• _Exercise objective_
Only the lines that contain the string "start" belong in the answer; pull them from the records.

• _Supplied entries_
━━━━━━━━━━

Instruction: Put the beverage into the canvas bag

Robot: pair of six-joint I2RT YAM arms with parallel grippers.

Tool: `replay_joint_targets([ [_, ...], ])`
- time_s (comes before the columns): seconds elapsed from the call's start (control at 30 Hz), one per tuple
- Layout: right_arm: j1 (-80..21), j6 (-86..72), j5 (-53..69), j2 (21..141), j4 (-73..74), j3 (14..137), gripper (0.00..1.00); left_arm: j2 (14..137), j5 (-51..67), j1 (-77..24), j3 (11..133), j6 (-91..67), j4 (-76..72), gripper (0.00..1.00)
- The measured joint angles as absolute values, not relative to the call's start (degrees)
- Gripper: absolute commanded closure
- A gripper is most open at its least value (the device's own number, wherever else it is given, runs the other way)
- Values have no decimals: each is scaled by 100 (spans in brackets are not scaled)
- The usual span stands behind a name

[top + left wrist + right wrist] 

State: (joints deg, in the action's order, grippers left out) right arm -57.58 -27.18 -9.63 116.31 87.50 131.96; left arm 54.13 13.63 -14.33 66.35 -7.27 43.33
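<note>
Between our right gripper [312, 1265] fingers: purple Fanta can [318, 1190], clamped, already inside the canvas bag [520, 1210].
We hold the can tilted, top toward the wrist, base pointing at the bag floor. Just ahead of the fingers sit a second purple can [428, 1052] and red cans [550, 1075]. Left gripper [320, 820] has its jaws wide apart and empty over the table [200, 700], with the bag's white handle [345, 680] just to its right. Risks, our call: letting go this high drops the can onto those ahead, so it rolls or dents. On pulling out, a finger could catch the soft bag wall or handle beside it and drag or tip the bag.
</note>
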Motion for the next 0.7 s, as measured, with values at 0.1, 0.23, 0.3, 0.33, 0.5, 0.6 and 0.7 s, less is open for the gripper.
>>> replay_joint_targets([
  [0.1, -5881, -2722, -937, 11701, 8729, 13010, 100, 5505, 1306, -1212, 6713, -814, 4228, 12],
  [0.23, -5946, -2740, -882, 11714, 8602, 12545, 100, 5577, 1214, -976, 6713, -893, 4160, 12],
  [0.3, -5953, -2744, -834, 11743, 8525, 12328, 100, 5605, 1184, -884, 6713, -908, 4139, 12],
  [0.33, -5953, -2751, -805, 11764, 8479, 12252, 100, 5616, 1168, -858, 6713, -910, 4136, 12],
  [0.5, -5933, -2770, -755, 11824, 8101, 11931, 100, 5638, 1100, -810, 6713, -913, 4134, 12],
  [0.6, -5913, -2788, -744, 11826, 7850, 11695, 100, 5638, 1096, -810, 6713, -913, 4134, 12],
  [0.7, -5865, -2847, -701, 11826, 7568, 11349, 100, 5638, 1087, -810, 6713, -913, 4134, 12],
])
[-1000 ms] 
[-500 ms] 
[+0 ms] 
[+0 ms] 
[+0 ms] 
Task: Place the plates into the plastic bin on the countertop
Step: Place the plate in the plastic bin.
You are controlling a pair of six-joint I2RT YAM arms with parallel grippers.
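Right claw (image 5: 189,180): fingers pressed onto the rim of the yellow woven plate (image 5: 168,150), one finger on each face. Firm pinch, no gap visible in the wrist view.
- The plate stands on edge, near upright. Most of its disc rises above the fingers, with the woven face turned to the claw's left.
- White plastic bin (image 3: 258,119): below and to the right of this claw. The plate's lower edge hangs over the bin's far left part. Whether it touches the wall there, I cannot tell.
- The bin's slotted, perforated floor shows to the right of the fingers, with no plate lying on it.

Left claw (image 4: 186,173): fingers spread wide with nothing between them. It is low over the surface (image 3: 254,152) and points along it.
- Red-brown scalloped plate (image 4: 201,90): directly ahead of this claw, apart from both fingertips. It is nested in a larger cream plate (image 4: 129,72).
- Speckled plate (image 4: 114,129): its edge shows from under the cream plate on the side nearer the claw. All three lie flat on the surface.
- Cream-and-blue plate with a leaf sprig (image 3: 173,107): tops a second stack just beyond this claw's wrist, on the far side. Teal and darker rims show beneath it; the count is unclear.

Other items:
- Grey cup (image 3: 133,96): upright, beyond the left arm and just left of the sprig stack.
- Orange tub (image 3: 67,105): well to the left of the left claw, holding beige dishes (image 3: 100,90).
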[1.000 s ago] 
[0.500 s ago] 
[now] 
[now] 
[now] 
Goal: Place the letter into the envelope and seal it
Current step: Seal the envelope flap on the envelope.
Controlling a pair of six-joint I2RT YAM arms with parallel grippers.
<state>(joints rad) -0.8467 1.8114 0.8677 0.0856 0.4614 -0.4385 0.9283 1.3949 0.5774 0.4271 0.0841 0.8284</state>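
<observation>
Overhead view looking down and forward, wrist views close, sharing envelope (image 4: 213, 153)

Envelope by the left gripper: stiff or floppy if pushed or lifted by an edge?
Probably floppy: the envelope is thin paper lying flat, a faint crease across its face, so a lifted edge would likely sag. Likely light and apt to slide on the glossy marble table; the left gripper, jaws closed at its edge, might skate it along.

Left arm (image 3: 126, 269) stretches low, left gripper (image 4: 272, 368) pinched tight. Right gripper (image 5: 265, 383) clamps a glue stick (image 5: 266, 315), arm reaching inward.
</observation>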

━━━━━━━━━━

• _Response box_
- time_s (comes before the columns): seconds elapsed from the call's start (control at 30 Hz), one per tuple
- The measured joint angles as absolute values, not relative to the call's start (degrees)

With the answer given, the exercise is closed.